= Recorded data =
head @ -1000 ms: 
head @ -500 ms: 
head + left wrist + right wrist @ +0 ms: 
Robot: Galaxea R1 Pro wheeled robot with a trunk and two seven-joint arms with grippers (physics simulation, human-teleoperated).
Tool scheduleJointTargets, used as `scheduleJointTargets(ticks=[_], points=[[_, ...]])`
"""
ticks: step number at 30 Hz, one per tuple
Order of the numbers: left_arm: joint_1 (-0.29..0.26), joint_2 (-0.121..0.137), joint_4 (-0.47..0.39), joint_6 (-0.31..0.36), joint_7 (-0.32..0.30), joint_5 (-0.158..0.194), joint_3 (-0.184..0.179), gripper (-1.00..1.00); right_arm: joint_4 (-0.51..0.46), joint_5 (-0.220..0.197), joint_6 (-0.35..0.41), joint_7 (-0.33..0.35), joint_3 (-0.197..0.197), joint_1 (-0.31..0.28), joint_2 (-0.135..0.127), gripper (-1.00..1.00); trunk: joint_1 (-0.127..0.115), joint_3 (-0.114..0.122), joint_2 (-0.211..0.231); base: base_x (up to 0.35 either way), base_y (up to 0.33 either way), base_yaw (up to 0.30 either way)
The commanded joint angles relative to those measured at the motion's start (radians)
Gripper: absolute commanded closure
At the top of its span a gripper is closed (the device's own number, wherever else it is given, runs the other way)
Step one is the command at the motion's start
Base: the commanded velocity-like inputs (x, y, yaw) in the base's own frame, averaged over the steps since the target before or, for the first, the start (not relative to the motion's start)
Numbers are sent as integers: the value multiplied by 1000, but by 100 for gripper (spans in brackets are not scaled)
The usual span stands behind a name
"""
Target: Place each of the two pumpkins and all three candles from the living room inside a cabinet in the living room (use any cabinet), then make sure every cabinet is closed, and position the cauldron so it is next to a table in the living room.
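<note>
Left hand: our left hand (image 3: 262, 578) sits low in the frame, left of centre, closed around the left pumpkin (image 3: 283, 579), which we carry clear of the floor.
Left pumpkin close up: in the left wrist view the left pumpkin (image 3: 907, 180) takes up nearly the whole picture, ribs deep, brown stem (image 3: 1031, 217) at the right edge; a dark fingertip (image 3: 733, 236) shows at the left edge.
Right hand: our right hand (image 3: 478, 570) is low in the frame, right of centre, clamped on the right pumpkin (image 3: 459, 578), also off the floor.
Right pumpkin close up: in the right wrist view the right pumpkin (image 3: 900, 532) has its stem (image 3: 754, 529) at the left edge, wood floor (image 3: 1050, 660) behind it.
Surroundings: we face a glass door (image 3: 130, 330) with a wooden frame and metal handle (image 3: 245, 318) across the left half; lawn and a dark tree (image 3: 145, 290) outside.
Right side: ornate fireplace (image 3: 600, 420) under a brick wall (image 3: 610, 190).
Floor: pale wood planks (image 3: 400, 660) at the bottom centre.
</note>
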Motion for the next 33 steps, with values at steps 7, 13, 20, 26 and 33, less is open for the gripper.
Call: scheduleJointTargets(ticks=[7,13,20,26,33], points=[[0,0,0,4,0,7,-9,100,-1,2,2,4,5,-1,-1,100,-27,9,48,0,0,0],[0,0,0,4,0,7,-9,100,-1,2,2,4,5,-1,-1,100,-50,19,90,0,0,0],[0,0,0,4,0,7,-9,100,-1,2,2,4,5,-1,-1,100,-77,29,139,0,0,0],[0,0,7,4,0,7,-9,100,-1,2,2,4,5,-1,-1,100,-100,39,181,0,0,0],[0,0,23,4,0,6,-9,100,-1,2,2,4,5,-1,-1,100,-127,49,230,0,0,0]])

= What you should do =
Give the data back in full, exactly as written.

= Answer to the exercise =
head @ -1000 ms: 
head @ -500 ms: 
head + left wrist + right wrist @ +0 ms: 
Robot: Galaxea R1 Pro wheeled robot with a trunk and two seven-joint arms with grippers (physics simulation, human-teleoperated).
Tool scheduleJointTargets, used as `scheduleJointTargets(ticks=[_], points=[[_, ...]])`
"""
ticks: step number at 30 Hz, one per tuple
Order of the numbers: left_arm: joint_1 (-0.29..0.26), joint_2 (-0.121..0.137), joint_4 (-0.47..0.39), joint_6 (-0.31..0.36), joint_7 (-0.32..0.30), joint_5 (-0.158..0.194), joint_3 (-0.184..0.179), gripper (-1.00..1.00); right_arm: joint_4 (-0.51..0.46), joint_5 (-0.220..0.197), joint_6 (-0.35..0.41), joint_7 (-0.33..0.35), joint_3 (-0.197..0.197), joint_1 (-0.31..0.28), joint_2 (-0.135..0.127), gripper (-1.00..1.00); trunk: joint_1 (-0.127..0.115), joint_3 (-0.114..0.122), joint_2 (-0.211..0.231); base: base_x (up to 0.35 either way), base_y (up to 0.33 either way), base_yaw (up to 0.30 either way)
The commanded joint angles relative to those measured at the motion's start (radians)
Gripper: absolute commanded closure
At the top of its span a gripper is closed (the device's own number, wherever else it is given, runs the other way)
Step one is the command at the motion's start
Base: the commanded velocity-like inputs (x, y, yaw) in the base's own frame, averaged over the steps since the target before or, for the first, the start (not relative to the motion's start)
Numbers are sent as integers: the value multiplied by 1000, but by 100 for gripper (spans in brackets are not scaled)
The usual span stands behind a name
"""
Target: Place each of the two pumpkins and all three candles from the living room inside a cabinet in the living room (use any cabinet), then make sure every cabinet is closed, and position the cauldron so it is next to a table in the living room.
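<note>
Left hand: our left hand (image 3: 262, 578) sits low in the frame, left of centre, closed around the left pumpkin (image 3: 283, 579), which we carry clear of the floor.
Left pumpkin close up: in the left wrist view the left pumpkin (image 3: 907, 180) takes up nearly the whole picture, ribs deep, brown stem (image 3: 1031, 217) at the right edge; a dark fingertip (image 3: 733, 236) shows at the left edge.
Right hand: our right hand (image 3: 478, 570) is low in the frame, right of centre, clamped on the right pumpkin (image 3: 459, 578), also off the floor.
Right pumpkin close up: in the right wrist view the right pumpkin (image 3: 900, 532) has its stem (image 3: 754, 529) at the left edge, wood floor (image 3: 1050, 660) behind it.
Surroundings: we face a glass door (image 3: 130, 330) with a wooden frame and metal handle (image 3: 245, 318) across the left half; lawn and a dark tree (image 3: 145, 290) outside.
Right side: ornate fireplace (image 3: 600, 420) under a brick wall (image 3: 610, 190).
Floor: pale wood planks (image 3: 400, 660) at the bottom centre.
</note>
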Motion for the next 33 steps, with values at steps 7, 13, 20, 26 and 33, less is open for the gripper.
Call: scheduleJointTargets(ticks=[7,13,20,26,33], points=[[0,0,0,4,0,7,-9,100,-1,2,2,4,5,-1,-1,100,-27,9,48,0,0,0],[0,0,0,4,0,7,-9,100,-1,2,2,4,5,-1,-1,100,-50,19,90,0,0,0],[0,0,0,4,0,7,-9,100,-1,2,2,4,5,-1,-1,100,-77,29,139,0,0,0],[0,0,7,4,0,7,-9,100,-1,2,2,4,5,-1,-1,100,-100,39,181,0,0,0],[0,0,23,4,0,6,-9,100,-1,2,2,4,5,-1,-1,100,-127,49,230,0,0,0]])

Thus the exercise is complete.